In Detroit, the prevalence of strong home languages and communication
styles, especially those which were driven by example, interfered
with what the students saw as the relatively dry expectations of the
form. Surprisingly, among both the First Nations and non-First
Nations adult learners I've encountered in three years of teaching in
BC, the same effect showed through. Students with rich life
experiences to share and a significant grasp of rhetorical strategies
in verbal environments ran up against the same internalized demon of
what "good writing" meant. And it simply wasn't big enough to "fit"
their story.
Arguments about immersion in a culture of literacy aside, I found
that once students "learn" that one style is the expected style, they
chafe against its constraints at the same time they continue to judge
their own writing as inadequate by its parameters.

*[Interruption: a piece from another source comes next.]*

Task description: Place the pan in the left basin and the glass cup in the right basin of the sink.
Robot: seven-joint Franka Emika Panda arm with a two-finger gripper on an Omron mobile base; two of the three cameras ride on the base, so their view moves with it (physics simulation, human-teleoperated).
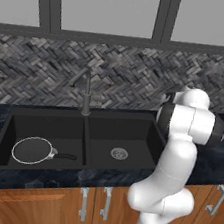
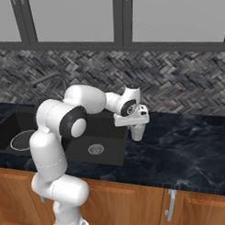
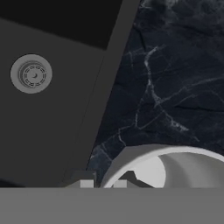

In short, I found that those who felt -- or who had been told -- that
their writing did not live up to the expectations of this form
(whatever the particulars of the form might be -- number of
paragraphs, use of "I", whatever) managed to internalize the form,
and its constraints, far more than those who felt -- or who had been
told -- that they were good writers. The self-identified "good
writers" already knew that the five paragraph form was just one
style, did not need to be taught that speeches, magazine articles,
book reviews and research papers did not necessarily all follow this
model. The writers who struggled against the formal constraints had
to be reminded to try other styles, and to look towards other writing
models.
As long as the five-paragraph model is offered only as a style -- as
one pattern in a rich field of writing technique -- then it certainly
has credible teaching merit. But at least in the US, it feels that
thirty years of Composition work (roughly since the early '70s
publication of a Student's Right to Speak) have largely been directed
at undoing the historical damage of the mass post-WWII training in
(and resultant monoculture of) the five paragraph form.
Cheers,
-marc c.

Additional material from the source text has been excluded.